» Your goal
Below are entries; tally how many lines hold the string "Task" and answer with only that figure.

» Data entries
▬▬▬▬▬▬

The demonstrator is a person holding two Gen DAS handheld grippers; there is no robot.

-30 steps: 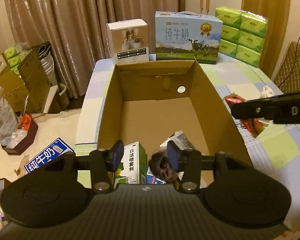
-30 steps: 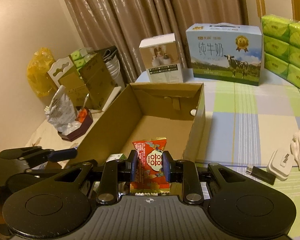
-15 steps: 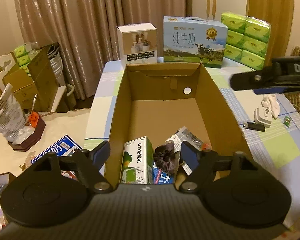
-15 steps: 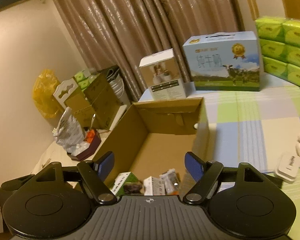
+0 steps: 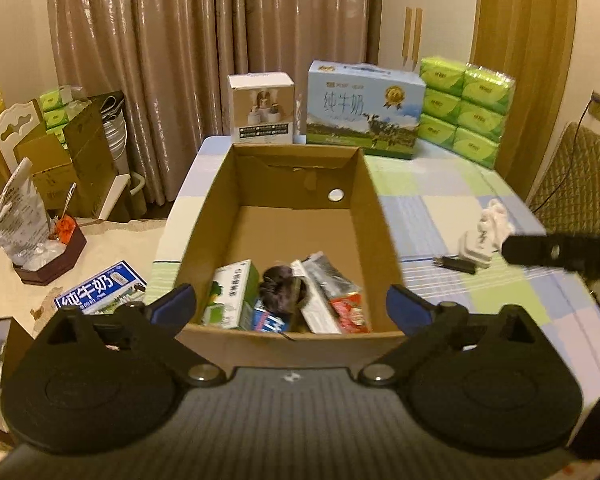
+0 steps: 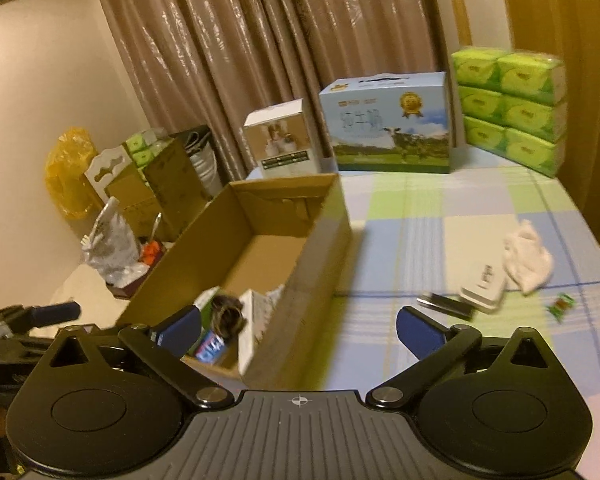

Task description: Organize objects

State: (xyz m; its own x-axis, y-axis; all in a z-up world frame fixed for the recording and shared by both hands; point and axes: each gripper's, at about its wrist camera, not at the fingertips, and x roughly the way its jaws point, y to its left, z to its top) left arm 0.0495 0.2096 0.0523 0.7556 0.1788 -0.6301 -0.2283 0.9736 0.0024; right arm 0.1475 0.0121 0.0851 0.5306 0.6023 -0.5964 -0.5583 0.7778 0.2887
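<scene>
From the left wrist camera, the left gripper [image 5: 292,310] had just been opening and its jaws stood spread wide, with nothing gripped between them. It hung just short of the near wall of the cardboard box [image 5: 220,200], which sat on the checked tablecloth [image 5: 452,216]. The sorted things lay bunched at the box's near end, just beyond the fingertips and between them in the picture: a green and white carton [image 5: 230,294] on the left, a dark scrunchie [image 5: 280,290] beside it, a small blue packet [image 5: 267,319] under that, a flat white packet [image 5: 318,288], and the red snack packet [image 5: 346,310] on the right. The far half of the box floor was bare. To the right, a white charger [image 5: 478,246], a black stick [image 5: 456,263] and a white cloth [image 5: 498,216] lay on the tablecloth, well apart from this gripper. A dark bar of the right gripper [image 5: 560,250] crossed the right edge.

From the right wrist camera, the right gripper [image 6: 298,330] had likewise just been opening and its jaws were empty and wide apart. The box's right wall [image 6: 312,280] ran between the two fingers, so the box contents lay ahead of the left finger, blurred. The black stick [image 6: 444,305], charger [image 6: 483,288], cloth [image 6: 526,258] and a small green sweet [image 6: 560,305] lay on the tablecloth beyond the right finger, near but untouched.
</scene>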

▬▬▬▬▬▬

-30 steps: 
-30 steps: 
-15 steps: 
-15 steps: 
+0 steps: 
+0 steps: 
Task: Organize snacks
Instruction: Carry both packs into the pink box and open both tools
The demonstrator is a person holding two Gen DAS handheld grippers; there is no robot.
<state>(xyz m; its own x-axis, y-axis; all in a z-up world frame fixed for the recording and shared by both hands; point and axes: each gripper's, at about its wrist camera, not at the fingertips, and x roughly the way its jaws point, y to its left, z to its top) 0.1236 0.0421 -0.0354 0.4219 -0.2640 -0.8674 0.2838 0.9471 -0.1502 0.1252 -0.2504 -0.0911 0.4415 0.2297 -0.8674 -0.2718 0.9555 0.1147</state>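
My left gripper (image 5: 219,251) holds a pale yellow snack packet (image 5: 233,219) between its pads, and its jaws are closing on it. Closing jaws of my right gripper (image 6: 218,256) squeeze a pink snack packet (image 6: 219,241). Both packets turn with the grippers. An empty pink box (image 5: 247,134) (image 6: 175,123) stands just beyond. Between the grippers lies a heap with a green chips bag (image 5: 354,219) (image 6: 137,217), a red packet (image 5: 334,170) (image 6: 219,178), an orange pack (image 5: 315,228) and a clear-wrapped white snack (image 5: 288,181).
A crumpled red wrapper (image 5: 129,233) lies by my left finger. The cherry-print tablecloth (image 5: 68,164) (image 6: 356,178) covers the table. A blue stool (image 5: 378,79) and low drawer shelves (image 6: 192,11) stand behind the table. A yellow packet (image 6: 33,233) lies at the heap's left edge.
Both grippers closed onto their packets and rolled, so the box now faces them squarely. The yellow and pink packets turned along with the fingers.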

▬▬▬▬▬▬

» Exercise answer
2